* _The problem_: Return the data below exactly, but only from the line containing "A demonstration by" through the line containing "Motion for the", with both of those lines included.

*** Data segment ***

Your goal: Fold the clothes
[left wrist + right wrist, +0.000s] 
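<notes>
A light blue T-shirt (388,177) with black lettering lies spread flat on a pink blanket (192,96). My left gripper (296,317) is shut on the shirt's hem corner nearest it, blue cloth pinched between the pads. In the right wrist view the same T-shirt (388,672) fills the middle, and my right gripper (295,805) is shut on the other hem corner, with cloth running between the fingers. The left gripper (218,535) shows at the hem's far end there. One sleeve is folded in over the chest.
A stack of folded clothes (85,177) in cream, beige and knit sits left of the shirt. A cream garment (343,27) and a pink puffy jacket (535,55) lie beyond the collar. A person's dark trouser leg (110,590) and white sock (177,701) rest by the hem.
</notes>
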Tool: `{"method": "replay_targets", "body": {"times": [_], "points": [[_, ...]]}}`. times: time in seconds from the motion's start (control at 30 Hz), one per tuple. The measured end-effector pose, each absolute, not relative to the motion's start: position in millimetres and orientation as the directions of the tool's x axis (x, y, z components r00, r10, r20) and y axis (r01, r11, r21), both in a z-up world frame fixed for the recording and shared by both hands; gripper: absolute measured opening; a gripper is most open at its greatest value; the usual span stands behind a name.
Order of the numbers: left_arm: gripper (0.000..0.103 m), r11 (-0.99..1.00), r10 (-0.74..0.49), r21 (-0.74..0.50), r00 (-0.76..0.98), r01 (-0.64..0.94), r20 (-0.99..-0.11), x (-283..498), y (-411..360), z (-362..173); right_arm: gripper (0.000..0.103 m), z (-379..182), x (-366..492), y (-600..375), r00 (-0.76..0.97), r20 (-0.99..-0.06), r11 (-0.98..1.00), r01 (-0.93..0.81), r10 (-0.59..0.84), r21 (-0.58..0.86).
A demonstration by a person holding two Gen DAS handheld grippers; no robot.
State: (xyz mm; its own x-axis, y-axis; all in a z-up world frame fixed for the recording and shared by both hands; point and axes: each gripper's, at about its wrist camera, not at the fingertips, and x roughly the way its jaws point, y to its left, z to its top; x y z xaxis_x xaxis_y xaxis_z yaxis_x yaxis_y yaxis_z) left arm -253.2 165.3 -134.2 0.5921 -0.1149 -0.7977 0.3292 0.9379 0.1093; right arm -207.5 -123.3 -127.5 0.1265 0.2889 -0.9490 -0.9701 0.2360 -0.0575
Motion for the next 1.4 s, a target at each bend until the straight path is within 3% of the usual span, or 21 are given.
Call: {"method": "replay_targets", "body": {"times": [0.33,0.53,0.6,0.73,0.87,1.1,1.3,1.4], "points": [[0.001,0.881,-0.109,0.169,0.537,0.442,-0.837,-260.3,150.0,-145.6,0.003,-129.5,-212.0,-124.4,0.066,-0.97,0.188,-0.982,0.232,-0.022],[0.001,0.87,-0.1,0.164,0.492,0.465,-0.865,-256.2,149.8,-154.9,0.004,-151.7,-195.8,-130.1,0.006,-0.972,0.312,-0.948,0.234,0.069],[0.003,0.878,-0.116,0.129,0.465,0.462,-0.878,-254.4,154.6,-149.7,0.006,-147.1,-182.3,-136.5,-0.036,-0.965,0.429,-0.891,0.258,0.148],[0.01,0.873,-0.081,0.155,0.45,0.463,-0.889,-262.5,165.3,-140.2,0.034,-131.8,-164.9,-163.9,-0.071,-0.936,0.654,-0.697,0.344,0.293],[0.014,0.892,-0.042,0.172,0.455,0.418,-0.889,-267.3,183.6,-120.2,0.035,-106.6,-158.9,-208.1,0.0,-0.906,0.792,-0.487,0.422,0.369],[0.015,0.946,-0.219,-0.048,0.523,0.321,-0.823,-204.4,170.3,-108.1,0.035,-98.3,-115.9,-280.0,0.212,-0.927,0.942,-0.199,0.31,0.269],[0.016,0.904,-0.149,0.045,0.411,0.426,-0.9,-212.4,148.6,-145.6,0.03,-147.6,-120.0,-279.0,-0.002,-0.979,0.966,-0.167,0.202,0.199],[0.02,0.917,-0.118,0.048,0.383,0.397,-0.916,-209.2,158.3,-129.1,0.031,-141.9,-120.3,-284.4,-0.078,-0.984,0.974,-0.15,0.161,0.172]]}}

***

* _Output for this exercise_:
A demonstration by a person holding two Gen DAS handheld grippers; no robot.
State: (xyz mm; its own x-axis, y-axis; all in a z-up world frame fixed for the recording and shared by both hands; point and axes: each gripper's, at about its wrist camera, not at the fingertips, and x roughly the way its jaws point, y to its left, z to its top; x y z xaxis_x xaxis_y xaxis_z yaxis_x yaxis_y yaxis_z) left arm -253.2 165.3 -134.2 0.5921 -0.1149 -0.7977 0.3292 0.9379 0.1093; right arm -207.5 -123.3 -127.5 0.1265 0.2889 -0.9490 -0.9701 0.2360 -0.0575
Motion for the next 1.4 s, a target at each bend until the straight path is within 3% of the usual span, or 21 are given.

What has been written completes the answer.